> What to produce:
Return the full listing, character for character.

> Given data:
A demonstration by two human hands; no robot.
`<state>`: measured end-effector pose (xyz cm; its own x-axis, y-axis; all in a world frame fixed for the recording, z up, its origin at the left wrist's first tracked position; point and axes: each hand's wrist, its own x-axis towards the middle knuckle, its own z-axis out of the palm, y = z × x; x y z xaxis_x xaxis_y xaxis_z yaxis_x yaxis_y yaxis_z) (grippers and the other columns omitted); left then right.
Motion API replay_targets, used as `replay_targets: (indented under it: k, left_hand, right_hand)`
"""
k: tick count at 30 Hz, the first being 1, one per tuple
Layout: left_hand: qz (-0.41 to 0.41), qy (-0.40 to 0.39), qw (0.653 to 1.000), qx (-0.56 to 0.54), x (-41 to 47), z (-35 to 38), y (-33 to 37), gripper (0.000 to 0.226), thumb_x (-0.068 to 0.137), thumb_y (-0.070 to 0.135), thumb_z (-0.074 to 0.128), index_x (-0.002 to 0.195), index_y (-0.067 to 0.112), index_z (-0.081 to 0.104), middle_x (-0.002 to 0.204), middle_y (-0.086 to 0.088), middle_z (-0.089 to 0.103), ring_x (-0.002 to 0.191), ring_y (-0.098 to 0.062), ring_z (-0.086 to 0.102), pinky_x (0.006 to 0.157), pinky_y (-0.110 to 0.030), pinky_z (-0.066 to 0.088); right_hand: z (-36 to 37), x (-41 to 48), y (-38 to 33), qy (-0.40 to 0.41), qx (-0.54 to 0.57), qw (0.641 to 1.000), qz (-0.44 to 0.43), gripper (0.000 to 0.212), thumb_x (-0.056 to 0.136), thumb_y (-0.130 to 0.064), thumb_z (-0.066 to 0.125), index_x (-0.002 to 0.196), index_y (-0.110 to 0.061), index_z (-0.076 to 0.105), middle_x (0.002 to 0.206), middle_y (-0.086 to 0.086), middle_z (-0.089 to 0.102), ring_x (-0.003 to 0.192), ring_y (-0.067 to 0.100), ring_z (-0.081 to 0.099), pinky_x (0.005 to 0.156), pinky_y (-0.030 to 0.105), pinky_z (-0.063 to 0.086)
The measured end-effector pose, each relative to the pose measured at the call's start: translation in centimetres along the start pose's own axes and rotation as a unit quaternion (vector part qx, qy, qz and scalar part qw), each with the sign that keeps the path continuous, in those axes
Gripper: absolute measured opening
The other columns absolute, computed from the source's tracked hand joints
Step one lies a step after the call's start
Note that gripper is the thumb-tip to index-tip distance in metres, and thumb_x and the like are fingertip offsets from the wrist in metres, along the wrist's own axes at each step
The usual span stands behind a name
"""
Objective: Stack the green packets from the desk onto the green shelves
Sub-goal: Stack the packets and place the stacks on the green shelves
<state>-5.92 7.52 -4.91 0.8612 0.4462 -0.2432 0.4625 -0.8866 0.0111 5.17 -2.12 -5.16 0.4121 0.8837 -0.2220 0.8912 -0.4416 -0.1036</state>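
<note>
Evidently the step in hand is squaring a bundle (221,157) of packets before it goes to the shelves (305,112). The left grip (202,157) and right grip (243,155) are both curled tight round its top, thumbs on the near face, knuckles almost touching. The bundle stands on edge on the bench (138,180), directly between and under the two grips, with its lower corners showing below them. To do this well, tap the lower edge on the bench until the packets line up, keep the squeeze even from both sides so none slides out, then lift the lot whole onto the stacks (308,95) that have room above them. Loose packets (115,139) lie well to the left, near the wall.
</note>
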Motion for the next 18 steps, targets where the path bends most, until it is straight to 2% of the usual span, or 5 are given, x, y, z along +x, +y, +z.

> Your solution:
A demonstration by two human hands; no robot.
`<state>`: measured end-effector pose (xyz cm; its own x-axis, y-axis; all in a world frame fixed for the recording, z up, its origin at the left wrist's first tracked position; point and axes: each hand's wrist, its own x-axis towards the middle knuckle, its own z-axis out of the palm, y = z × x; x y z xaxis_x xaxis_y xaxis_z yaxis_x yaxis_y yaxis_z) (grippers and the other columns omitted); left then right.
Motion API replay_targets, used as `replay_targets: (indented under it: k, left_hand, right_hand)`
"""
k: tick count at 30 Hz, the first being 1, one per tuple
Layout: left_hand: qz (-0.41 to 0.41), qy (-0.40 to 0.39), qw (0.653 to 1.000), qx (-0.56 to 0.54), x (-41 to 47), z (-35 to 38), y (-33 to 37), gripper (0.000 to 0.226), thumb_x (-0.068 to 0.137), thumb_y (-0.070 to 0.135), thumb_z (-0.074 to 0.128), index_x (-0.002 to 0.195), index_y (-0.067 to 0.112), index_z (-0.081 to 0.104), middle_x (-0.002 to 0.204), middle_y (-0.086 to 0.088), middle_z (-0.089 to 0.103), ring_x (-0.002 to 0.191), ring_y (-0.098 to 0.062), ring_z (-0.086 to 0.102), pinky_x (0.006 to 0.157), pinky_y (-0.110 to 0.030), pinky_z (-0.066 to 0.088); right_hand: z (-36 to 37), x (-41 to 48), y (-38 to 33), qy (-0.40 to 0.41), qx (-0.54 to 0.57), qw (0.641 to 1.000), qz (-0.44 to 0.43), gripper (0.000 to 0.212), thumb_x (-0.056 to 0.136), thumb_y (-0.130 to 0.064), thumb_z (-0.066 to 0.125), index_x (-0.002 to 0.196), index_y (-0.110 to 0.061), index_z (-0.076 to 0.105), middle_x (0.002 to 0.206), middle_y (-0.086 to 0.086), middle_z (-0.089 to 0.102), ring_x (-0.003 to 0.192), ring_y (-0.067 to 0.100), ring_z (-0.081 to 0.099), pinky_x (0.005 to 0.156), pinky_y (-0.030 to 0.105), pinky_z (-0.063 to 0.086)
The measured end-effector pose, each relative to the pose measured at the call's start: translation in centimetres along the start pose's own axes and rotation as a unit quaternion (vector part qx, qy, qz and scalar part qw), each with the sign that keeps the path continuous, in those axes
Gripper: absolute measured opening
The other columns absolute, computed from the source's tracked hand joints
Step one lies a step after the call's start
Note that gripper is the thumb-tip to index-tip distance in metres, and thumb_x and the like are fingertip offsets from the wrist in metres, along the wrist's own axes at each step
The usual span stands behind a name
"""
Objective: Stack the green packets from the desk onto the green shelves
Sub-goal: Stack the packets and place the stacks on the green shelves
<state>-5.92 7.52 -4.91 0.8612 0.4462 -0.2432 0.4625 -0.8866 0.0111 5.17 -2.12 -5.16 0.4121 0.8837 -0.2220 0.8912 -0.4416 -0.1036</state>
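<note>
Evidently the step in hand is squaring a bundle (221,157) of packets before it goes to the shelves (305,112). The left grip (202,157) and right grip (243,155) are both curled tight round its top, thumbs on the near face, knuckles almost touching. The bundle stands on edge on the bench (138,180), directly between and under the two grips, with its lower corners showing below them. To do this well, tap the lower edge on the bench until the packets line up, keep the squeeze even from both sides so none slides out, then lift the lot whole onto the stacks (308,95) that have room above them. Loose packets (115,139) lie well to the left, near the wall.
</note>
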Motion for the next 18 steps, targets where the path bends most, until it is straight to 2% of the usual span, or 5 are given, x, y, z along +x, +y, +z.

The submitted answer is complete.